Re: [PATCH] Resolve Parallel Hash Join Performance Issue

From: Thomas Munro <thomas(dot)munro(at)gmail(dot)com>
To: "Deng, Gang" <gang(dot)deng(at)intel(dot)com>
Cc: "pgsql-hackers(at)postgresql(dot)org" <pgsql-hackers(at)postgresql(dot)org>
Subject: Re: [PATCH] Resolve Parallel Hash Join Performance Issue
Date: 2020-01-27 02:09:45
Message-ID: CA+hUKGJjFMQTrM9bXLTYV=ZCsRf25XK34xTPtn5jjmN4CKbukQ@mail.gmail.com
Views: Raw Message | Whole Thread | Download mbox | Resend email
Thread:
Lists: pgsql-hackers

On Tue, Jan 21, 2020 at 6:20 PM Thomas Munro <thomas(dot)munro(at)gmail(dot)com> wrote:
> On Fri, Jan 10, 2020 at 1:52 PM Deng, Gang <gang(dot)deng(at)intel(dot)com> wrote:
> > Thank you for the comment.
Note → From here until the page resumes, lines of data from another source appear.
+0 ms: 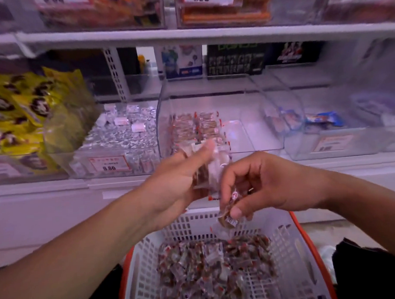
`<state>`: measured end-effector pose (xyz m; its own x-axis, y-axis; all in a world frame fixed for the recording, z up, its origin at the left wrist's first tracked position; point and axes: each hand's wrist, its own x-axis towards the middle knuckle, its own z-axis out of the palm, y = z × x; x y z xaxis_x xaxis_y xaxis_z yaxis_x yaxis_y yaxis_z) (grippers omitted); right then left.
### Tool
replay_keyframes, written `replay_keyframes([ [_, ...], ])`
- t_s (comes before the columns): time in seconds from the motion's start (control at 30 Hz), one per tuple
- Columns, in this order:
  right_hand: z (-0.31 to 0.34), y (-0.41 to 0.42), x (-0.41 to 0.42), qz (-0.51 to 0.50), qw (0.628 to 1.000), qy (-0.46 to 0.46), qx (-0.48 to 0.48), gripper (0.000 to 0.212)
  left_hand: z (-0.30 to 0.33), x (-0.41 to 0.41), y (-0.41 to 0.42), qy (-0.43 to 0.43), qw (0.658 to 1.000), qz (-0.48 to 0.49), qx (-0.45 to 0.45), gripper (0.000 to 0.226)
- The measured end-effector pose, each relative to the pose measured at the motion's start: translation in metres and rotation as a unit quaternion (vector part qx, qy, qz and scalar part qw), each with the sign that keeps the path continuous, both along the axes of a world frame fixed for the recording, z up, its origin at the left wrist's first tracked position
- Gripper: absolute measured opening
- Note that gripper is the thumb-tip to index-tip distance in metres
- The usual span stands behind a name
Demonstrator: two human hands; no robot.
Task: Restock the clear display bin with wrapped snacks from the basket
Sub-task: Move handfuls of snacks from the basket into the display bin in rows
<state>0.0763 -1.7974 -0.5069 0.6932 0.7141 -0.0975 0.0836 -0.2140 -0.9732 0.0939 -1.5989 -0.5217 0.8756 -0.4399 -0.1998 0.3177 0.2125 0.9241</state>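
A white plastic basket (288,254) with an orange rim sits low in front of me, its bottom covered with several clear-wrapped brown snacks (213,271). My left hand (171,188) holds a small stack of these wrapped snacks (207,172) just in front of the clear display bin (246,100). My right hand (263,187) pinches one wrapped snack (228,214) above the basket's far edge, close beside the left hand. Inside the bin, a short row of the same snacks (195,126) lies at the left; the bin's right part shows bare bottom.
Left of the bin stands a clear bin of silver-wrapped sweets (126,133) with a 0.80 price tag, and further left yellow packets (23,109). A bin with blue-wrapped items (322,121) is on the right. A shelf (208,36) with more bins runs overhead.
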Motion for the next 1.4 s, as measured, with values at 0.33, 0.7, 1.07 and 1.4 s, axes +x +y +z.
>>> replay_keyframes([
  [0.33, 0.040, -0.032, 0.033, -0.161, 0.986, -0.028, 0.030, 0.047, 0.014, 0.023, -0.014, -0.013, 0.998, 0.052, 0.031, 0.038],
  [0.7, 0.018, -0.015, 0.031, -0.213, 0.925, -0.298, -0.101, 0.064, 0.025, 0.019, -0.004, 0.060, 0.978, -0.198, -0.031, 0.054],
  [1.07, 0.008, -0.007, 0.019, -0.105, 0.913, -0.334, -0.209, 0.076, 0.015, 0.019, -0.009, -0.031, 0.979, -0.142, 0.142, 0.055],
  [1.4, 0.037, -0.002, 0.035, -0.166, 0.870, -0.382, -0.264, 0.031, 0.039, 0.042, -0.011, -0.137, 0.963, -0.101, 0.209, 0.048],
])
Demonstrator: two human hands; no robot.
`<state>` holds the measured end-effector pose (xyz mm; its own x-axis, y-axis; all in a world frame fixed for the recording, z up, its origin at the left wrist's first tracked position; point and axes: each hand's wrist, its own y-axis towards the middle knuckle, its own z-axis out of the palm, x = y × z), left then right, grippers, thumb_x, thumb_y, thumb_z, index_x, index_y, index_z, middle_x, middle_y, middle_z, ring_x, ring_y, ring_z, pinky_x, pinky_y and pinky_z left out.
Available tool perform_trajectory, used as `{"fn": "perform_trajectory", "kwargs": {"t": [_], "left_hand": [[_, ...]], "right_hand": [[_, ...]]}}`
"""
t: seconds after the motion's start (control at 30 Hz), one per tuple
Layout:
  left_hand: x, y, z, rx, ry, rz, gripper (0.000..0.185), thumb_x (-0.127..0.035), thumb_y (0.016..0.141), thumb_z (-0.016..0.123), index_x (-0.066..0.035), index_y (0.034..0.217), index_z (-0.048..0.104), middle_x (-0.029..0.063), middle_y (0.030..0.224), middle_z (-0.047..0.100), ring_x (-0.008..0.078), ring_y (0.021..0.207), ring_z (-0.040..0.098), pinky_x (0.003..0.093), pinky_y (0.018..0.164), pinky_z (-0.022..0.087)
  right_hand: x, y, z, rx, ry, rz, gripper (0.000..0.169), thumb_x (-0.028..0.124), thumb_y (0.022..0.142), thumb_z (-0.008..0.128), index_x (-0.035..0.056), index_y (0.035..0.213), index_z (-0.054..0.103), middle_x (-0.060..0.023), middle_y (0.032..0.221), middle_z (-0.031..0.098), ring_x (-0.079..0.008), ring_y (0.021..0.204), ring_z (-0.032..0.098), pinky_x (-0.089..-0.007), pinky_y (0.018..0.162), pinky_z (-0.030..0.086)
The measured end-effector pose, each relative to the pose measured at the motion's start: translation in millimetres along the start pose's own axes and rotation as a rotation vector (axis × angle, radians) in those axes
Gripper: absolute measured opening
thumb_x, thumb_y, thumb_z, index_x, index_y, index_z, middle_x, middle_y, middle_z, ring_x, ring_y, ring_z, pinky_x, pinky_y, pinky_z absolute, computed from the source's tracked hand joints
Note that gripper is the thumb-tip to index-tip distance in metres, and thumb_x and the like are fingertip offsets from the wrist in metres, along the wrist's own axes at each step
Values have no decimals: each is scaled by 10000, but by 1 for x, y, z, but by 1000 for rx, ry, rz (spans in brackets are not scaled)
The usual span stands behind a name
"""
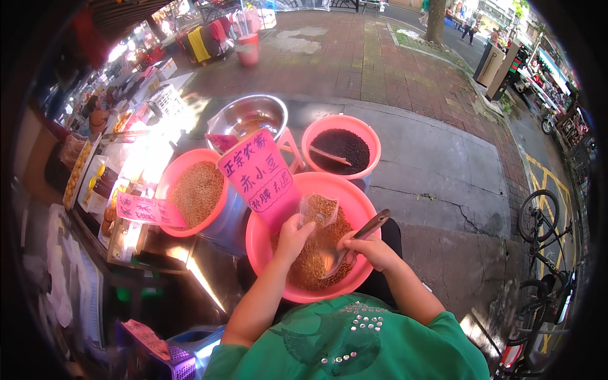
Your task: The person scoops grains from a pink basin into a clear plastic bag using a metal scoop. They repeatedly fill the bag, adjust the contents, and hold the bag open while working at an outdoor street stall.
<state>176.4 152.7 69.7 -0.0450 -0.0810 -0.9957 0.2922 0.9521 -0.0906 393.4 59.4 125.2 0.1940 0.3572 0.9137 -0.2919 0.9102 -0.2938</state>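
Observation:
A large pink plastic basin (256, 259) of small brown grains (311, 278) stands before me. My left hand (295, 236) grips a clear plastic bag (320, 209), with grains visible in or through it, over the basin's upper part. In my right hand (363, 249) is a metal ladle (372, 224), its dark handle pointing up to the right and its bowl low over the grains. A pink handwritten sign (259, 178) stands at the basin's upper left rim.
Beyond are a pink basin of dark beans (339, 151) with a scoop, a steel bowl (275, 107), and a pink basin of pale grains (197, 194) with a pink sign (149, 210). A food stall lines the left; a bicycle (536, 228) stands at right.

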Motion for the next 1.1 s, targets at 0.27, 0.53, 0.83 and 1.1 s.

Yes, I agree the alternative of using '(!parallel)', so that no need to test the bit. Will someone submit patch to for it accordingly?
>
> Here's a patch like that.

Pushed. Thanks again for the report!

I didn't try the TPC-DS query, but could see a small improvement from
this on various simple queries, especially with a fairly small hash
table and a large outer relation, when many cores are probing.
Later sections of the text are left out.